Но однажды судьба все-таки подарила им несколько прекрасных мгновений. Был один такой вечер, когда Лида и Таня, безмерно уставшие, уходили к себе в гостиницу и хотели незаметно проскользнуть мимо комнаты мамы, но Иола Игнатьевна увидела их и вдруг очень ясно и неимоверно жалостливо стала звать:
— Bambini, bambini, дети мои!
Она протягивала к ним свои маленькие худые ручки и смотрела на них с такой безграничной любовью, с такой тоской… Что произошло? Узнала ли она наконец-то своих дочерей? Может быть, в ее сознании на миг упала завеса, отделявшая прошлое от настоящего? Что она чувствовала, о чем думала, что вспоминала в этот момент?.. Этого она уже не смогла объяснить…
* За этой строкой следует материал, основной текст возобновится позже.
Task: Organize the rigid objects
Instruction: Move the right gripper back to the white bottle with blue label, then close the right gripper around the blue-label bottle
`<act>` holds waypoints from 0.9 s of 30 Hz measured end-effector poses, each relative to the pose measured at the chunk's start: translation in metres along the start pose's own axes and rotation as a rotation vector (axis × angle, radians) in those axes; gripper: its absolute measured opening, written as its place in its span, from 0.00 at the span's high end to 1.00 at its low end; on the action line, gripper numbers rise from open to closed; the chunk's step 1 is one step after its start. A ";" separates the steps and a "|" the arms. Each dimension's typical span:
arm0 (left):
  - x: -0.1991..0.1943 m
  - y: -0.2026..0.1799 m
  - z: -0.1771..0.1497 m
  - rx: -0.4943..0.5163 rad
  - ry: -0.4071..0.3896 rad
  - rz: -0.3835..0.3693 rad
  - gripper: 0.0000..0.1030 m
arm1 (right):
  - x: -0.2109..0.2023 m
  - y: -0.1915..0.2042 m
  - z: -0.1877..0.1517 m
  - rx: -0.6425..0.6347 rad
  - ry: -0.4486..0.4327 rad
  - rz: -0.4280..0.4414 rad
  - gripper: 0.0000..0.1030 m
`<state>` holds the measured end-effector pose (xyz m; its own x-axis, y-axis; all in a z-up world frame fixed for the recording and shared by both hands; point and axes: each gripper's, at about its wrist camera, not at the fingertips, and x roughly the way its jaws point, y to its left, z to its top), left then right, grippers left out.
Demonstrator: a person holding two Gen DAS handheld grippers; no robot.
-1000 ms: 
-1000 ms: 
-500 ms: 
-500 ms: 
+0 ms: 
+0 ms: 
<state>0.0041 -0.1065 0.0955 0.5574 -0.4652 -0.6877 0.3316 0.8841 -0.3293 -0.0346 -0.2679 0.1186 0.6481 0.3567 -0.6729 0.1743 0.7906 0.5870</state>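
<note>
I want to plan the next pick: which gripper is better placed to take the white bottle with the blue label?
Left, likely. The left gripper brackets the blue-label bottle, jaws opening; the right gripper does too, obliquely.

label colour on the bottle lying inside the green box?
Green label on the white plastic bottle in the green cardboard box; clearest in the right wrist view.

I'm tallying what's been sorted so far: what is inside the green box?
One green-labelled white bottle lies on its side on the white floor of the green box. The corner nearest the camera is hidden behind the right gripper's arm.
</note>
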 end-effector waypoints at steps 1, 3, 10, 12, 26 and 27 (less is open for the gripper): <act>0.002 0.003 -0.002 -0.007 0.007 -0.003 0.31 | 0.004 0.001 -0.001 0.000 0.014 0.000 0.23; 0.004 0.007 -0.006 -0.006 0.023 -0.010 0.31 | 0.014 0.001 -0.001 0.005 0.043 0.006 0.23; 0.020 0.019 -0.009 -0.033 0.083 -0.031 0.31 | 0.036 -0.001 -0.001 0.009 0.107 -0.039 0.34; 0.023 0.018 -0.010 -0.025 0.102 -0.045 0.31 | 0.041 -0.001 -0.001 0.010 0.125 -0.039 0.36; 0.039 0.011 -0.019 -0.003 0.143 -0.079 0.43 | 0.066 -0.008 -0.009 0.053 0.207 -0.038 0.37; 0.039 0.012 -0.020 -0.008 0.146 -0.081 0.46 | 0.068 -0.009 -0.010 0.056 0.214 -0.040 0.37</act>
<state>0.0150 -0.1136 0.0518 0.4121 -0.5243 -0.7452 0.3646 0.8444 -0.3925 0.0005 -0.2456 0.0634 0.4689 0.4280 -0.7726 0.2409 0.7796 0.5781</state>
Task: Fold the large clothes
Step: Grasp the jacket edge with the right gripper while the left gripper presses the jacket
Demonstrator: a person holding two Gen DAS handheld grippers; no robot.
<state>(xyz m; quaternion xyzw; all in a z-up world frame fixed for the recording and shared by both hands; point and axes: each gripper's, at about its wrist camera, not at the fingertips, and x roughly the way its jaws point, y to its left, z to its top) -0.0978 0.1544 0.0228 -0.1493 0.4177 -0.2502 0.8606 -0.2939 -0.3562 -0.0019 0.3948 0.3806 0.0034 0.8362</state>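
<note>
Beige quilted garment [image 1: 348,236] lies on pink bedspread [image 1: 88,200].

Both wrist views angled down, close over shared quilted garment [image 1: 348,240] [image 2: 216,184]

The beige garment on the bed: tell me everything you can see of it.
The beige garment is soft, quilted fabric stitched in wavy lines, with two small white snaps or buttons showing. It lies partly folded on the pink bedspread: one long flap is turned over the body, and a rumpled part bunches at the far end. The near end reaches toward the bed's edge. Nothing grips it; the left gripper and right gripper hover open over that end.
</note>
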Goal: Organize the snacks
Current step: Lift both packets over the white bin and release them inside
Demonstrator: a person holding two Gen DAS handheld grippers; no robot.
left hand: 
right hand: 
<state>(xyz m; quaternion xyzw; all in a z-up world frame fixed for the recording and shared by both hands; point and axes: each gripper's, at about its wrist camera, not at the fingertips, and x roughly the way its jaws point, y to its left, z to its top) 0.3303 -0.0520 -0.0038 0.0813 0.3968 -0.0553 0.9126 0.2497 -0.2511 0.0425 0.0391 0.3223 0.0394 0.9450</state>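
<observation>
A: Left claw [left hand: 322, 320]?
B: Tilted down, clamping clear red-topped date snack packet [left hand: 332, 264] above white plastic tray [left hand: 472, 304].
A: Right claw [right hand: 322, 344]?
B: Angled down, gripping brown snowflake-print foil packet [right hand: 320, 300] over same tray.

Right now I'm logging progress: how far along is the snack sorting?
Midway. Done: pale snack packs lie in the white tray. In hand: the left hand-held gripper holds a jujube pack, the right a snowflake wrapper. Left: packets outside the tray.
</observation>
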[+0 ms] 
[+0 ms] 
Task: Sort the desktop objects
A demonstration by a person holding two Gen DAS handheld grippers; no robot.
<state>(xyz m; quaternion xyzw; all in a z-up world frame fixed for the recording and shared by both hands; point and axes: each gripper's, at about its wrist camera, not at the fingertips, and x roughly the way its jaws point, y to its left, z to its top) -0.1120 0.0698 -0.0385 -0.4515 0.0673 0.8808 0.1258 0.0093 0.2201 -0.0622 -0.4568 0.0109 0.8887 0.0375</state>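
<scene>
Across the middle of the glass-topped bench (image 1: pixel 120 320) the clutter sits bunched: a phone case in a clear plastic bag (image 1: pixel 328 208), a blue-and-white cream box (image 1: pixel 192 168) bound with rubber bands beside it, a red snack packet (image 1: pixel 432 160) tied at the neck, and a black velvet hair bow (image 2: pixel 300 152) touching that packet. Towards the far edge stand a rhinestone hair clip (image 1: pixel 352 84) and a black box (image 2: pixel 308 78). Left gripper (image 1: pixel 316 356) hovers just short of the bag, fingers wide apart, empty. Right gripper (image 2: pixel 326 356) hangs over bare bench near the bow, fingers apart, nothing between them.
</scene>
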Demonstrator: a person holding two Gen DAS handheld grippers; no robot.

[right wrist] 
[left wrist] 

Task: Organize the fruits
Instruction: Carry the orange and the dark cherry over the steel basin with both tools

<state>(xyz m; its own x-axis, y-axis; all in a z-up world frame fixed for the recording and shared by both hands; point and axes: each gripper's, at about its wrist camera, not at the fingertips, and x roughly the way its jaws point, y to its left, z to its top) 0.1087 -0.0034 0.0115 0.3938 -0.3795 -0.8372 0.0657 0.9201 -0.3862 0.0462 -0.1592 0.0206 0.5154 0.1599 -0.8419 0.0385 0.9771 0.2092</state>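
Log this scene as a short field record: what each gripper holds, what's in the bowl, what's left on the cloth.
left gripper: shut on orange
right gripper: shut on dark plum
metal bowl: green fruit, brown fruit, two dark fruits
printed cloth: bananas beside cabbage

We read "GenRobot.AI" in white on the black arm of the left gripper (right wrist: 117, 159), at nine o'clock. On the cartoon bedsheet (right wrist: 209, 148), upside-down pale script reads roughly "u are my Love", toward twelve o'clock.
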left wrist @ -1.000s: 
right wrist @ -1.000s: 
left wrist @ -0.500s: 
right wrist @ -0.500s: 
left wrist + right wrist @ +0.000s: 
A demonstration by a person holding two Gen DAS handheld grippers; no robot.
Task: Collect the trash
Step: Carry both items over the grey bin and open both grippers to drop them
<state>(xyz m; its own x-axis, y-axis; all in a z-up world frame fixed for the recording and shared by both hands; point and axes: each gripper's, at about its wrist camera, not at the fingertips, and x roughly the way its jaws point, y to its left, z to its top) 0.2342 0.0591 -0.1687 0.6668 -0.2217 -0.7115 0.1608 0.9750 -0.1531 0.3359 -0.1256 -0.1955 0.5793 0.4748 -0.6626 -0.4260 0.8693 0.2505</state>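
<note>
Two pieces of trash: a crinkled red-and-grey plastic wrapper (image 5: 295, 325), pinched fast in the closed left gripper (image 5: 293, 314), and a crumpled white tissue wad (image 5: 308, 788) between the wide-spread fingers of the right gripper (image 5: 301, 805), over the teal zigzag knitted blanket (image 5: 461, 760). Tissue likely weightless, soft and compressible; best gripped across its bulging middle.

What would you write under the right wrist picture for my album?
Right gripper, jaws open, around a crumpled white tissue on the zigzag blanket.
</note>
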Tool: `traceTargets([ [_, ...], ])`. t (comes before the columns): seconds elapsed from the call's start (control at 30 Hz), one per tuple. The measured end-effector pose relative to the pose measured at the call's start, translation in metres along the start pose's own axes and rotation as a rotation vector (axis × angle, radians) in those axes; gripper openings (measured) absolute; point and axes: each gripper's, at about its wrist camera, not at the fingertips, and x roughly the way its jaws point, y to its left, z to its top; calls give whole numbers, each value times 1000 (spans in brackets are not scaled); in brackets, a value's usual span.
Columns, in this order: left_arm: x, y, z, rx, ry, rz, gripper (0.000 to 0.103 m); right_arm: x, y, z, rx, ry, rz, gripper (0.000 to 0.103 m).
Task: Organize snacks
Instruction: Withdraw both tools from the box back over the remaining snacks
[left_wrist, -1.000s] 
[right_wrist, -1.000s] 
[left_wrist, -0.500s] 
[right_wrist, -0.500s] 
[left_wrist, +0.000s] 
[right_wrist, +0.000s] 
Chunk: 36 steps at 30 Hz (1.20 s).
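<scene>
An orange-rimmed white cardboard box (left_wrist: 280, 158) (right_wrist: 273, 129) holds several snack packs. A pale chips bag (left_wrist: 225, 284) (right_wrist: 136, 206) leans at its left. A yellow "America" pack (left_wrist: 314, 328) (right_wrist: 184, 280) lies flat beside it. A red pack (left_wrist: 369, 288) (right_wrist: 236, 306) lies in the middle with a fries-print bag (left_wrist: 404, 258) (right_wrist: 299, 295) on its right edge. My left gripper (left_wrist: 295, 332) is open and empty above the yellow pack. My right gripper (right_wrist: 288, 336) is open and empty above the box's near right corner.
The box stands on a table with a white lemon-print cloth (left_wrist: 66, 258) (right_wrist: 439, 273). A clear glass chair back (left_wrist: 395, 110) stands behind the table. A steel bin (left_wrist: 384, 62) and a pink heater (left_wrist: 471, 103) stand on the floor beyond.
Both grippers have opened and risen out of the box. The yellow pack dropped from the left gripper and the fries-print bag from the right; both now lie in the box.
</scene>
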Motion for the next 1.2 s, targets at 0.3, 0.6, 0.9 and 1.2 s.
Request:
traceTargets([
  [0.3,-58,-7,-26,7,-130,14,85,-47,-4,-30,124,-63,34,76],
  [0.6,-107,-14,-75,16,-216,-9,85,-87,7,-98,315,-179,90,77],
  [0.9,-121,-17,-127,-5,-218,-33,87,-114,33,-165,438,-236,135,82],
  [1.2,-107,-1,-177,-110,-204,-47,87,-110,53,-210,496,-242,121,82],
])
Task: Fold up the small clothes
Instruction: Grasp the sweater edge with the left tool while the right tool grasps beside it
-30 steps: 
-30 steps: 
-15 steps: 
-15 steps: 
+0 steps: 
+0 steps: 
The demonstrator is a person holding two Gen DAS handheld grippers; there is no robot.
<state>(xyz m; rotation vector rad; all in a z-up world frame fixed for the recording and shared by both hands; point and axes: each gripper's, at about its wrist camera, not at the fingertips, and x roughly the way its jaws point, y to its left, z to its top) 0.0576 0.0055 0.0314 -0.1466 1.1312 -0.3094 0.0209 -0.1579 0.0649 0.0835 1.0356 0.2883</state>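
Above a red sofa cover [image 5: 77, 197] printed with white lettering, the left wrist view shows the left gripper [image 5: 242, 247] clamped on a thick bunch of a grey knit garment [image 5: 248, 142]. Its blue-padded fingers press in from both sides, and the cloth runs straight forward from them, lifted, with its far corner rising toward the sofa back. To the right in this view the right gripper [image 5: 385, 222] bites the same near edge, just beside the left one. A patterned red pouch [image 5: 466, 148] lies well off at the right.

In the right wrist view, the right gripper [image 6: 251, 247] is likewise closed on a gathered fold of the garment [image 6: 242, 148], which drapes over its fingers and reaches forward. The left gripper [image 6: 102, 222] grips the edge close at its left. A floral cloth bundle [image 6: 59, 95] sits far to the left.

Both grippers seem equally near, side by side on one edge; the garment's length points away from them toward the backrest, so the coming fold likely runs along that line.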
Таня и Лида были поражены. Они кинулись к ней, обцеловали ее всю и обещали, что завтра придут непременно снова. А она все смотрела на них с непередаваемой болью и нежностью и повторяла:
— Приходите, приходите…
Но это была лишь мгновенная и, увы, непродолжительная вспышка сознания. На следующий день все было, как прежде. Старость наступала, и спастись от нее было нельзя. Врач предупредил их, что возможно ухудшение…
Постепенно сознание Иолы Игнатьевны все больше погружалось во тьму. Даже столь дорогое ей прошлое начало окутываться мраком. Она начала забывать своих друзей и знакомых в России. Например, забыла Горького. Однажды Федя спросил ее, кто такой Наполеон Бонапарт, и Иола Игнатьевна ответила, что это имя ей знакомо, но кто это она не помнит. Единственное имя, за которое отчаянно боролся ее пораженный болезнью мозг, было имя ее мужа, когда-то безмерно любимого человека — Федора Ивановича Шаляпина. Его забыть она не могла…
Но, увы, моментов просветления становилось все меньше. Лида, приехавшая в Рим в 1963 году, увидела, что маме стало хуже. Речь ее сделалась абсолютно непонятной. «Это комок сморщенной кожи и согнутых в три погибели косточек», — сообщала она о ней Ирине.